Re: [SQL] 64-bit hash function, and seeding

2019-03-05 Thread Huon.Wilson
Hi Nicolas,

On 6/3/19, 7:48 am, "Nicolas Paris"  wrote:

Hi Huon

Good catch. A 64 bit hash is definitely a useful function.

> the birthday paradox implies  >50% chance of at least one for tables 
larger than 77000 rows

Do you know how many rows to have 50% chances for a 64 bit hash ?

5 billion: it's roughly equal to the square root of the total number of 
possible hash values. You can see detailed table at 
https://en.wikipedia.org/wiki/Birthday_problem#Probability_table .

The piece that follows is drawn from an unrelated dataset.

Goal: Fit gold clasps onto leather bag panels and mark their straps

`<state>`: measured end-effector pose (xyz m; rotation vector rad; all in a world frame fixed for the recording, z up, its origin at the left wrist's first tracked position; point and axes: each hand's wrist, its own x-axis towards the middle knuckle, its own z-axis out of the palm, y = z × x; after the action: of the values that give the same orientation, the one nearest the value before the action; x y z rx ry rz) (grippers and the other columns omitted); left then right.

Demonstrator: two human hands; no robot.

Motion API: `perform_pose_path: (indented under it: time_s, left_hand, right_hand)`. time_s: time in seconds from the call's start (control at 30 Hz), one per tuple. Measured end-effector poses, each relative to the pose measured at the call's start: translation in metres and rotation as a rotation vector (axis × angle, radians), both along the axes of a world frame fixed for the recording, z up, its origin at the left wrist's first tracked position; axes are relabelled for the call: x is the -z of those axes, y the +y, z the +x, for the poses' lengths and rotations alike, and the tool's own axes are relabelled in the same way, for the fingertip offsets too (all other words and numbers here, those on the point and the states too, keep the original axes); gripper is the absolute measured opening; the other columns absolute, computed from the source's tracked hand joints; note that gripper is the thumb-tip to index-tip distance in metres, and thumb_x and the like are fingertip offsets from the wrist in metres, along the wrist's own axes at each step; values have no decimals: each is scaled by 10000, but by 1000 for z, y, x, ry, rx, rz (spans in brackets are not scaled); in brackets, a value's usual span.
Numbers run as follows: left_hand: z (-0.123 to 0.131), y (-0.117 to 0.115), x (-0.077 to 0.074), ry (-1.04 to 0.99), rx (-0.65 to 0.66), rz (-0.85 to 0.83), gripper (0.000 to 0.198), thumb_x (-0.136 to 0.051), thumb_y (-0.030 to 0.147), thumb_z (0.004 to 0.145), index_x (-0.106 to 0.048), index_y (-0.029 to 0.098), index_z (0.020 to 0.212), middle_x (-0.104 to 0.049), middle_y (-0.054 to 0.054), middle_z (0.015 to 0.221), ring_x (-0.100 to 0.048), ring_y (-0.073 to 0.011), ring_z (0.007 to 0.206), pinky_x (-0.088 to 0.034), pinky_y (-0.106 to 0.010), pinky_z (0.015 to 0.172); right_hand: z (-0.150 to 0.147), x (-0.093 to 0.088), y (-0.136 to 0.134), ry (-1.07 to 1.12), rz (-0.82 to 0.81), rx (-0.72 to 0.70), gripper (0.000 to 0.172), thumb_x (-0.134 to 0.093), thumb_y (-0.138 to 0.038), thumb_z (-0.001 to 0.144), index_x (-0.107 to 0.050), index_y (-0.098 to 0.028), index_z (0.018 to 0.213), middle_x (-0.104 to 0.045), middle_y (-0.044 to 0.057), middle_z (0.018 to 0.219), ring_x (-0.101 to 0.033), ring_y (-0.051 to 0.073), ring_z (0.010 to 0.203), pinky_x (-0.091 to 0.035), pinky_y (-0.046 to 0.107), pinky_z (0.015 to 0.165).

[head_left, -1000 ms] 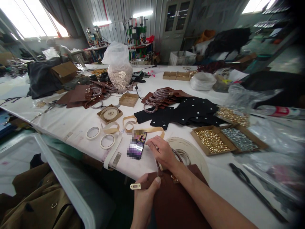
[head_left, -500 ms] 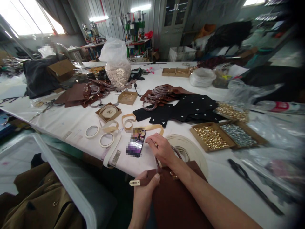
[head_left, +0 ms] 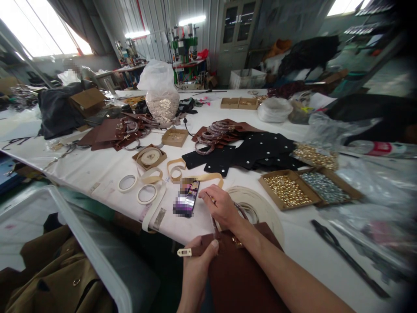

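Observation:
At the table's front edge, my left hand pinches a brown leather strap with its thumb on top. A pale gold metal end on the strap sticks out to the left. The strap lies against a large brown leather bag piece that hangs toward my lap. My right hand is closed just above that piece; a small part of something shows between its fingers, too hidden to name. Behind the right wrist, a plastic-wrapped ring handle is partly visible. A lit phone lies left of my right hand.
Boxes of gold studs and silver studs stand at right, near a black bar-like tool. Tape rolls lie left. Black pieces and brown bag parts are behind. A grey bin stands at lower left.
The camera view has shifted slightly. Both hands keep nearly the same place and grip on the leather; nothing is let go or taken up.

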<state>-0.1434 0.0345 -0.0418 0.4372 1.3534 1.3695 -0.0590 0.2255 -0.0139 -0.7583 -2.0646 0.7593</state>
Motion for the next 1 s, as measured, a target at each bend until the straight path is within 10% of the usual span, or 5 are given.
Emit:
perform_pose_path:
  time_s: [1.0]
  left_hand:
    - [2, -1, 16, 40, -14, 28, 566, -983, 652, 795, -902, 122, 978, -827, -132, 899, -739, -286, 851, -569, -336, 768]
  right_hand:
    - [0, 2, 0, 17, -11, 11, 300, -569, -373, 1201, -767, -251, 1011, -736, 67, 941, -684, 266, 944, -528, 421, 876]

Note, for my application a few collisions is fine. There's a few ways of trying 
to quantify this, and one is the maximum number of items that all hash to a 
single particular hash value: if one has 4 billion rows with 32-bit hash, the 
size of this largest set is likely to be 14 (and, there's going to be many 
other smaller sets of colliding values). With a 64-bit hash, it is likely to be 
2, and the table size can be as large as ~8 trillion before the expected 
maximum exceeds 3. 
(https://en.wikipedia.org/wiki/Balls_into_bins_problem#Random_allocation)

Another way is the expected number of collisions, for the three cases above it 
is 1.6 billion (32-bit hash, 4 billion rows), 0.5 (64-bit, 4 billion), and 2.1 
million (64-bit, 8 trillion). 
(http://matt.might.net/articles/counting-hash-collisions/)

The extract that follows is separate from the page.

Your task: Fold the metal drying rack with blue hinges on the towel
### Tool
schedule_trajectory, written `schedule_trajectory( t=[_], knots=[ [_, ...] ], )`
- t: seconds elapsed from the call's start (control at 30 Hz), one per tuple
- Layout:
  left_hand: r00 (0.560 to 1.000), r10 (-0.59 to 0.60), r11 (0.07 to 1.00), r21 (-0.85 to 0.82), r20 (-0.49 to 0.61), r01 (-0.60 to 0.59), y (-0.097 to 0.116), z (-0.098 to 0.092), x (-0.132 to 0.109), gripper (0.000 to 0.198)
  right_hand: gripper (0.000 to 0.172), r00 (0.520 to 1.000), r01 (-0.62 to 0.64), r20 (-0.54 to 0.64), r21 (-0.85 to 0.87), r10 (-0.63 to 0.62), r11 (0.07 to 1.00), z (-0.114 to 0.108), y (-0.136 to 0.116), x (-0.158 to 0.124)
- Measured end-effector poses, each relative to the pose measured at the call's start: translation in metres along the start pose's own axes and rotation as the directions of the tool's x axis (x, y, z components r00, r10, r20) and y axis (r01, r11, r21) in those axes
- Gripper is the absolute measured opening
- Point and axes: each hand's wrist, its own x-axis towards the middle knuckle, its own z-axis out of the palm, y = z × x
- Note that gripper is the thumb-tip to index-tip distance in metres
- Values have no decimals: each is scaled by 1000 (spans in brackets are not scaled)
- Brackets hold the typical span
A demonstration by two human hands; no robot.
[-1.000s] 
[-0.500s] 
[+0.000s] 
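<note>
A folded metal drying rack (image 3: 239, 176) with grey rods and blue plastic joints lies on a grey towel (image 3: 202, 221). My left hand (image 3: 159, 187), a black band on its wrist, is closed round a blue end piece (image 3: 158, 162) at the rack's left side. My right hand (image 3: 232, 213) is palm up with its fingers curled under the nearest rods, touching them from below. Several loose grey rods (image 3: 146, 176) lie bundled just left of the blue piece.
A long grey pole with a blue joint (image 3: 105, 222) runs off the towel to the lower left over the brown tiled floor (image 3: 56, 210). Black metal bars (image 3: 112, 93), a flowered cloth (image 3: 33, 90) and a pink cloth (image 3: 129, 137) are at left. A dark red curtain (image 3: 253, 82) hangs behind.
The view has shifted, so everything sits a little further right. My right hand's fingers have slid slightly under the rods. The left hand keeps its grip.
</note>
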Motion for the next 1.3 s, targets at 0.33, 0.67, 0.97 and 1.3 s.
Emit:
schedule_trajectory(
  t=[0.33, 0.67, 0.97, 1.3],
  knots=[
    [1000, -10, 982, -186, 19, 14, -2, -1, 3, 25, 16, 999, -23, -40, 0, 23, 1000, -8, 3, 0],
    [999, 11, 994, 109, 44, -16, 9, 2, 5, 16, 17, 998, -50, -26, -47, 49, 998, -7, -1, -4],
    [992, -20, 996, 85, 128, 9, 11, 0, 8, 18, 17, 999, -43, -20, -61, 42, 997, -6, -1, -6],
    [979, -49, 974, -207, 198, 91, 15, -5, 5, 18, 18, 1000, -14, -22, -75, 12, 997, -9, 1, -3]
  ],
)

About the seed column, to me there is no need for such an argument: you
just can add an integer as a regular column.
   
You are correct that this works, but it increases the amount of computation 
(doubles it, when just trying to hash a single column). For multiple columns, 
col1, col2, ... colN, the `hash` function works approximately like (in 
pseudo-scala, and simplified from Spark's actual implementation):

val InitialSeed = 42L
def hash(col1, col2, ..., colN) = {
  var value = InitialSeed
  value = hashColumn(col1, seed = value)
  value = hashColumn(col2, seed = value)
  ...
  value = hashColumn(colN, seed = value)
  return value
}

If that starting value can be customized, then a call like `hash(lit(mySeed), 
column)` (which has to do the work to hash two columns) can be changed to 
instead just start at `mySeed`, and only hash one column. That said, for the 
hashes spark uses (xxHash and MurmurHash3), the hashing operation isn't too 
expensive, especially for ints/longs.

Huon
 
About the process for pull requests, I cannot help much


On Tue, Mar 05, 2019 at 04:30:31AM +, huon.wil...@data61.csiro.au wrote:
> Hi,
> 
> I’m working on something that requires deterministic randomness, i.e. a 
row gets the same “random” value no matter the order of the DataFrame. A seeded 
hash seems to be the perfect way to do this, but the existing hashes have 
various limitations:
> 
> - hash: 32-bit output (only 4 billion possibilities will result in a lot 
of collisions for many tables: the birthday paradox implies  >50% chance of at 
least one for tables larger than 77000 rows)
> - sha1/sha2/md5: single binary column input, string output
> 
> It seems there’s already support for a 64-bit hash function that can work 
with an arbitrary number of arbitrary-typed columns: XxHash64, and exposing 
this for DataFrames seems like it’s essentially one line in sql/functions.scala 
to match `hash` (plus docs, tests, function registry etc.):
> 
> def hash64(cols: Column*): Column = withExpr { new 
XxHash64(cols.map(_.expr)) }
> 
> For my use case, this can then be used to get a 64-bit “random” column 
like 
> 
> val seed = rng.nextLong()
> hash64(lit(seed), col1, col2)
> 
> I’ve created a (hopefully) complete patch by mimicking ‘hash’ at 
https://github.com/apache/spark/compare/master...huonw:hash64; should I open a 
JIRA and submit it as a pull request?
> 
> Additionally, both hash and the new hash64 already have support for being 
seeded, but this isn’t exposed directly and instead requires something like the 
`lit` above. Would it make sense to add overloads like the following?
> 
> def hash(seed: Int, cols: Columns*) = …
> def hash64(seed: Long, cols: Columns*) = …
> 
> Though, it does seem a bit unfortunate to be forced to pass the seed 
first.
> 
> - Huon
> 
>  
> 


> 
> -
> To unsubscribe e-mail: user-unsubscr...@spark.apache.org


-- 
nicolas

-
To unsubscribe e-mail: user-unsubscr...@spark.apache.org





Re: [SQL] 64-bit hash function, and seeding

2019-03-05 Thread Nicolas Paris
Hi Huon

Good catch. A 64 bit hash is definitely a useful function.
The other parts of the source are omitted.